**Exercise instructions**
Word for word, transcribe the listing that follows, minus any pictures.

┌─ Dataset extract

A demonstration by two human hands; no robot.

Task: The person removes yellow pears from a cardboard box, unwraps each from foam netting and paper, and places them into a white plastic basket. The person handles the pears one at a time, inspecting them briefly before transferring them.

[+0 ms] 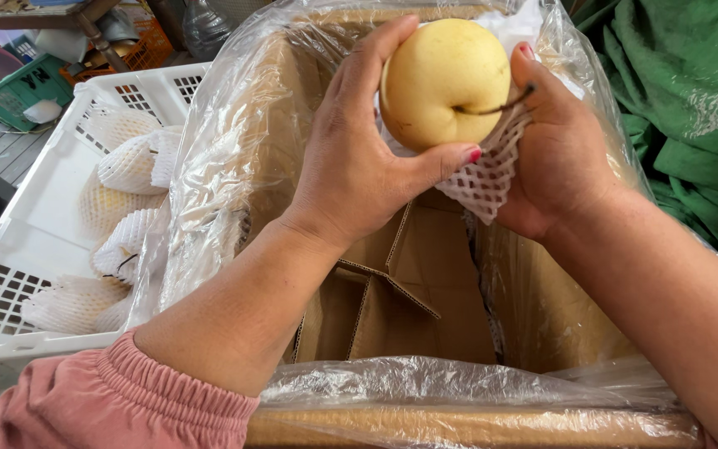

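My left hand (359, 158) and right hand (554, 158) hold a yellow pear (442, 79) in white foam netting (488, 179) above a plastic-lined cardboard box (425, 316).

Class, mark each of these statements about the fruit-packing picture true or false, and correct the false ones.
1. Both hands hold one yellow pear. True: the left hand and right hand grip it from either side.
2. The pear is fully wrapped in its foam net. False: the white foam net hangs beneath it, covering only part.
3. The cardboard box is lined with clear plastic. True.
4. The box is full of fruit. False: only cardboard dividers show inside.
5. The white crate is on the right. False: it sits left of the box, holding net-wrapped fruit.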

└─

**Task output**
A demonstration by two human hands; no robot.

Task: The person removes yellow pears from a cardboard box, unwraps each from foam netting and paper, and places them into a white plastic basket. The person handles the pears one at a time, inspecting them briefly before transferring them.

[+0 ms] 

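My left hand (359, 158) and right hand (554, 158) hold a yellow pear (442, 79) in white foam netting (488, 179) above a plastic-lined cardboard box (425, 316).

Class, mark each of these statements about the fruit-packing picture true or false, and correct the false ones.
1. Both hands hold one yellow pear. True: the left hand and right hand grip it from either side.
2. The pear is fully wrapped in its foam net. False: the white foam net hangs beneath it, covering only part.
3. The cardboard box is lined with clear plastic. True.
4. The box is full of fruit. False: only cardboard dividers show inside.
5. The white crate is on the right. False: it sits left of the box, holding net-wrapped fruit.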

There is nothing more to the answer.